Serious, grounded in reality so no cheating with Scifi.

Jan 9, 2013 at 9:20 PM | Unregistered CommenterJiminy Cricket

Thanks so far. Based on what I know of the plot David's is interesting.

But... the proxy has to have a value. I do not mean monetary value, but a threat value.

And frankly dendro has as much threat value as tea leaves in fortune telling.

It has to be something that is irrefutable, or as near damn it.

Jan 9, 2013 at 9:24 PM | Unregistered CommenterJiminy Cricket

That's a toughie.... proxies are passive by nature.... what you seem to need is a direct temperature record.

Jan 9, 2013 at 9:29 PM | Unregistered CommenterTheBigYinJames

Yes :) Hence the thread... we have had some interesting discussions and could not come up with something of real value.

You could invent some ancient order like in the DaVinci code who took measurements, but something more scientific and grounded would be better.

Jan 9, 2013 at 9:35 PM | Unregistered CommenterJiminy Cricket

If you need a record, you need someone to record, there are only a few options:

- aliens
- primitive people
- lost civilization
- technology left behind from aliens or lost civilization

Jan 9, 2013 at 9:42 PM | Unregistered CommenterTheBigYinJames

The criteria you set are really tough.

"Tree rings, sediments? I am not interested in them."

So natural proxies seem to be ruled out.

"to indicate global temperatures over say the last 5000 years."

But any human society/cult/religion/whatever that lasted that long and is geographically spread enough to yield globally relevant results, might not be credible.

Paleolithic Venus figurines, with similar features have been unearthed over a surprisingly large area. And some cultural traits may be even more spread and enduring e.g. the so-called circumpolar bear cult.

If you want a real Indiana Jones, wisdom-of-the-ancients, secret priesthood and prophecy, setting I'd go with Elephantine Island, near Aswan. The nilometer there was used to record the flood levels for thousands of years.

Aswan, near the Tropic of Cancer, and where Eratosthenes calculated the circumference of the Earth, is known as Syene in the Bible. So you've got a Da vinci style in.

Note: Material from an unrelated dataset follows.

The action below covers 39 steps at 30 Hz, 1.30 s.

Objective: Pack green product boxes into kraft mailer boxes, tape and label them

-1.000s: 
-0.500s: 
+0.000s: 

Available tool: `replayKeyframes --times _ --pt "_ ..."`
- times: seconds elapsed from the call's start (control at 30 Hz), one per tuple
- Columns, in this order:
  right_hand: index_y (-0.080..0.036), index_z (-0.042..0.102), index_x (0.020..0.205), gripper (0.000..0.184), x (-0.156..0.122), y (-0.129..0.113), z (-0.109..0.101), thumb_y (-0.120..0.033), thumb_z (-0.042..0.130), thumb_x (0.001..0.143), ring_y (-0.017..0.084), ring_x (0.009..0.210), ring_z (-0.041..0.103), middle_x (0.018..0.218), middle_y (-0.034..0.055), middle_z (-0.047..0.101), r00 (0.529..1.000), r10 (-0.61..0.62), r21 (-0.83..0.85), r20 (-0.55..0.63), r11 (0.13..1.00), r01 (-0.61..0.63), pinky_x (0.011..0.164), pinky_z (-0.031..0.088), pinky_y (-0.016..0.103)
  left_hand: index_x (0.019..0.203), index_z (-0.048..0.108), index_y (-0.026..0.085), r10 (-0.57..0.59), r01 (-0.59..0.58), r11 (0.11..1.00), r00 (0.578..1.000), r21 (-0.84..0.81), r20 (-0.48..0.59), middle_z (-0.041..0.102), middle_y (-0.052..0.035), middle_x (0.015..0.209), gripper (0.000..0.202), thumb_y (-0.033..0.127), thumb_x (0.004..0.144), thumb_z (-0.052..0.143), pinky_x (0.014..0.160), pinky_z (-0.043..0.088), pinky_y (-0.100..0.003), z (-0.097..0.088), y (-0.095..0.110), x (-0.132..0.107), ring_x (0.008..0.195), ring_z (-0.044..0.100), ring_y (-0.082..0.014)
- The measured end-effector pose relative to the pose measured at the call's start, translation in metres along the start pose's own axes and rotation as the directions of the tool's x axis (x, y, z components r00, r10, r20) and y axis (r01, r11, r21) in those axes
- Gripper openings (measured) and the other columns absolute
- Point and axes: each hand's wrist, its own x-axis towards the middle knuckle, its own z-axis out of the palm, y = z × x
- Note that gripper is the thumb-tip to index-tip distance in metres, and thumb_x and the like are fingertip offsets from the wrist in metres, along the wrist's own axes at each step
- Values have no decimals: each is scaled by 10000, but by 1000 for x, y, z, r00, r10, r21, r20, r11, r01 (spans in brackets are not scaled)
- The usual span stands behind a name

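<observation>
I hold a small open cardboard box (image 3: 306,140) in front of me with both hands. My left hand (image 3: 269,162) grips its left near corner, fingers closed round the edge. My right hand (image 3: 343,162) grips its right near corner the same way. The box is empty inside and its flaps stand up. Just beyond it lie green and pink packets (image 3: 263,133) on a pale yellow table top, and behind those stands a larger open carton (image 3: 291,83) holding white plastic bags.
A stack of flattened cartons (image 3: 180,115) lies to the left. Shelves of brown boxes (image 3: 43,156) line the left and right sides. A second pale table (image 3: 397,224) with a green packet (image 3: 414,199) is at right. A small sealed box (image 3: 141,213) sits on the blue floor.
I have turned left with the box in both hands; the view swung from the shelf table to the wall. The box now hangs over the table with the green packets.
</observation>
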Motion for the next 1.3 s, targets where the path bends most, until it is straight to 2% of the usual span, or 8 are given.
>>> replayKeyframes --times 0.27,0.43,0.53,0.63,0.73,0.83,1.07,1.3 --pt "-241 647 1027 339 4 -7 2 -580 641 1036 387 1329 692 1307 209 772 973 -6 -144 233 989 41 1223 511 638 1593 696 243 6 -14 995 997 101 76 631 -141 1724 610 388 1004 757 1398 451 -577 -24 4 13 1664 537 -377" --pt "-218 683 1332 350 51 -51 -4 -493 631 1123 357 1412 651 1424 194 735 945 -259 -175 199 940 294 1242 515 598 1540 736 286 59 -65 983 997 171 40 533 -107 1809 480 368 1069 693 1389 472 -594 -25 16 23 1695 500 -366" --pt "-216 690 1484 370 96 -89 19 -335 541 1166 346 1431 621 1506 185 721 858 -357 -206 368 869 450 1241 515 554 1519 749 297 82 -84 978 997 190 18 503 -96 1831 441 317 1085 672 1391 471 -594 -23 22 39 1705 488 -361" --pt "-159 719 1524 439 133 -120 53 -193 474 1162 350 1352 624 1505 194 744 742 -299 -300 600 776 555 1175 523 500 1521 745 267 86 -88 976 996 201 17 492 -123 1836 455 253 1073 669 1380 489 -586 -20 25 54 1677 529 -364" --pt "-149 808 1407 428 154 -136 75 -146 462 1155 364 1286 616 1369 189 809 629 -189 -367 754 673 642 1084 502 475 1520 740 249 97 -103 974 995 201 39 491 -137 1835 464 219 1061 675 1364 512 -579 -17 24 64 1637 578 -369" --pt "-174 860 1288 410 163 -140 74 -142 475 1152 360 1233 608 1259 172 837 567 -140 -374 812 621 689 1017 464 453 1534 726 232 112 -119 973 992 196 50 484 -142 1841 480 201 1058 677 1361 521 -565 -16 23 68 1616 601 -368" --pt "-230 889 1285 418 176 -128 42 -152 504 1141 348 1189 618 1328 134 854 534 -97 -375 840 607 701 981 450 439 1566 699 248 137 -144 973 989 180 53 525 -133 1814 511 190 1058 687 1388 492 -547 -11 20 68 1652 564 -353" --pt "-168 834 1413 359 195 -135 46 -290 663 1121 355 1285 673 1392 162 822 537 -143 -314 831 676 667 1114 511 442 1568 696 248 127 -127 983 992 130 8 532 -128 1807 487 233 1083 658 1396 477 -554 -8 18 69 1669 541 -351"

Ezekiel 30:6 ...They also that uphold Egypt shall fall; and the pride of her power shall come down: from the tower of Syene shall they fall in it by the sword, saith the Lord GOD.

Self-flagellating albino monks are optional.

I'm thinking melting ice caps, flood myths. You with me so far?

Origen, an early Christian, asserted that Noah's ark was in the form of a truncated pyramid that tapered to a flat square top. You've probaly seen one. [This is all easily googled.]

And of course it had a door in the side. Not sensible for a ship but the point of access of your typical Egyptian pyramid, which is also a storehouse for things to sustain you in the new/afterlife.

The tip of a truncated pyramid is implied but in Egyptian pyramids the capstones signified the Benben the first primeval mound to emerge from the waters of chaos in the Egyptian creation myth. An egg is laid on the mound and from it emerge the Ogdoad, four male and four female deities -the principal one was called Nu.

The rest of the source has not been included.